Emerging therapies include intravenous immunoglobulins, plasmapheresis, immunoadsorption (IA), Extracorporeal Photochemotherapy (ECP), monoclonal antibodies such as rituximab, Tumor Necrosis Factor-Alpha (TNF-α) antagonists, viz., infliximab and etanercept, cholinergic agonists, and other experimental therapies such as desmoglein 3 peptides and KC7064. Some studies have suggested Co-enzyme Q10 as adjuvant therapy for periodontal involvement in PV [26].
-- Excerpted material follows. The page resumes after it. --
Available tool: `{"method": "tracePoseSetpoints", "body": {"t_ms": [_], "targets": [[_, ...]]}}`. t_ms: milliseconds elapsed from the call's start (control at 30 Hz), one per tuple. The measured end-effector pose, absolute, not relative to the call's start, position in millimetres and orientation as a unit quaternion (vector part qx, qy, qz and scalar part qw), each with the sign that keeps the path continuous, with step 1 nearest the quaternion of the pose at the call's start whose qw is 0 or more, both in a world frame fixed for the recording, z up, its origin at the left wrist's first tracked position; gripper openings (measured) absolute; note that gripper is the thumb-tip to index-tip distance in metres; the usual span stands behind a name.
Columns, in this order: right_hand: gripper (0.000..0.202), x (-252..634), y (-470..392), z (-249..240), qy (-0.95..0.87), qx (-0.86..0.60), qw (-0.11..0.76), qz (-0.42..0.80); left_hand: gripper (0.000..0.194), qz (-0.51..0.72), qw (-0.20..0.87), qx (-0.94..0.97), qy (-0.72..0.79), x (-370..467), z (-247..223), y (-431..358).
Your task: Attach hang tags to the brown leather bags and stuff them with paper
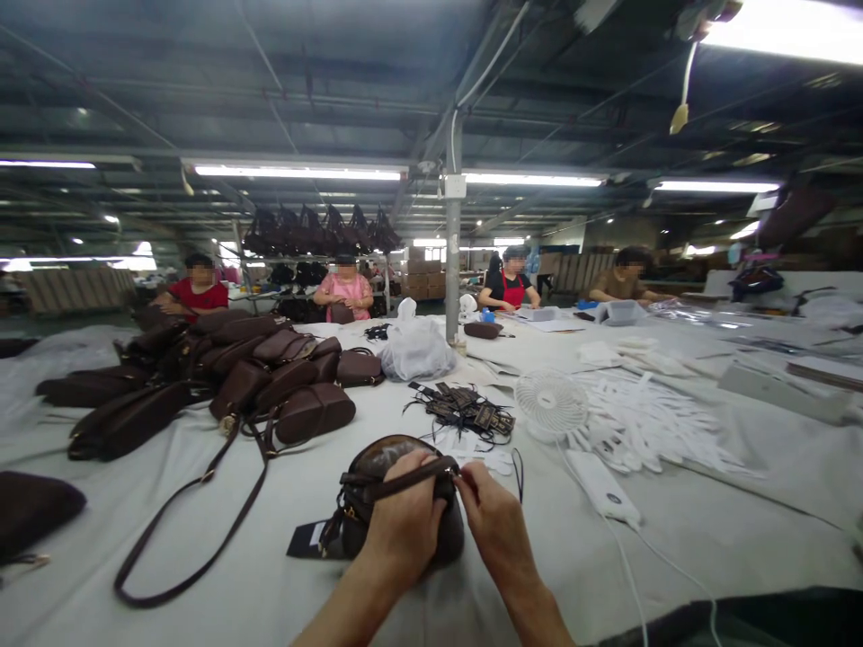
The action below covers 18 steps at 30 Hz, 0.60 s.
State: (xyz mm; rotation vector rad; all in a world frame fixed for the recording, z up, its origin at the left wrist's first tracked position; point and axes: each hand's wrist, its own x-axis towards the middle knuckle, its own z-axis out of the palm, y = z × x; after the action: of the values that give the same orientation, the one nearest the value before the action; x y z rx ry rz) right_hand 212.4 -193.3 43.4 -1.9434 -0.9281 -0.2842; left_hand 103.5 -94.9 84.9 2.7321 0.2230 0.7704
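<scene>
A dark brown handbag (441, 530) stands on the pale table directly before me. My left hand (404, 517) reaches under its strap (411, 478), fingers curled against the bag. At the strap's right end, my right hand (489, 508) pinches close to a small metal fitting; what lies between its fingertips is too small to make out. A black tag (306, 541) with a white label sticks out at the bag's left side, beside a tassel. A thin black cord loop (519, 472) lies just beyond my right hand.
Many brown bags (235, 359) are heaped at the left, one with a long strap (195, 557) looping forward. Black tags (465, 409), a white fan (551, 403), a white power bank (603, 485) and white paper tags (647, 418) lie ahead and right. Several people work across the table.
</scene>
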Motion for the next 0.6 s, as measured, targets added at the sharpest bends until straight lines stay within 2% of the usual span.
{"method": "tracePoseSetpoints", "body": {"t_ms": [133, 300, 467, 600], "targets": [[0.02, 215.0, -198.1, 41.7, -0.371, -0.781, 0.486, -0.124, 0.022, 0.178, 0.153, 0.967, 0.094, 120.8, 101.0, -78.7], [0.015, 220.2, -194.1, 55.1, -0.318, -0.767, 0.555, -0.063, 0.017, 0.122, 0.109, 0.984, 0.074, 127.2, 114.5, -81.4], [0.016, 217.6, -178.7, 69.2, -0.244, -0.75, 0.615, -0.015, 0.018, 0.136, 0.065, 0.982, 0.11, 141.6, 109.5, -92.9], [0.027, 215.4, -188.0, 52.4, -0.249, -0.689, 0.681, 0.015, 0.016, 0.172, 0.042, 0.978, 0.111, 144.1, 95.3, -93.4]]}}
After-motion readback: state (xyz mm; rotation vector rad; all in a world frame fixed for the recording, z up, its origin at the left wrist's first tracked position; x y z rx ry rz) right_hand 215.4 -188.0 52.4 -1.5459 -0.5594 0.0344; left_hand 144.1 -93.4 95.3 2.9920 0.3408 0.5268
If undiagnosed, PV may lead to grave consequences. The article focuses on timely diagnosis and appropriate management of a pemphigus patient. Therefore, we need to induce and maintain remission with the lowest possible doses of medication, so as to minimize the risk of serious and potentially fatal adverse effects.
PV is a serious disease, and if left untreated, it could lead to patient's death. Often the oral mucosa is the first involved site even before the skin and other mucosal sites are affected, so the dentist may have the opportunity to play an important role in diagnosing the disease. With early detection, PV is more easily managed.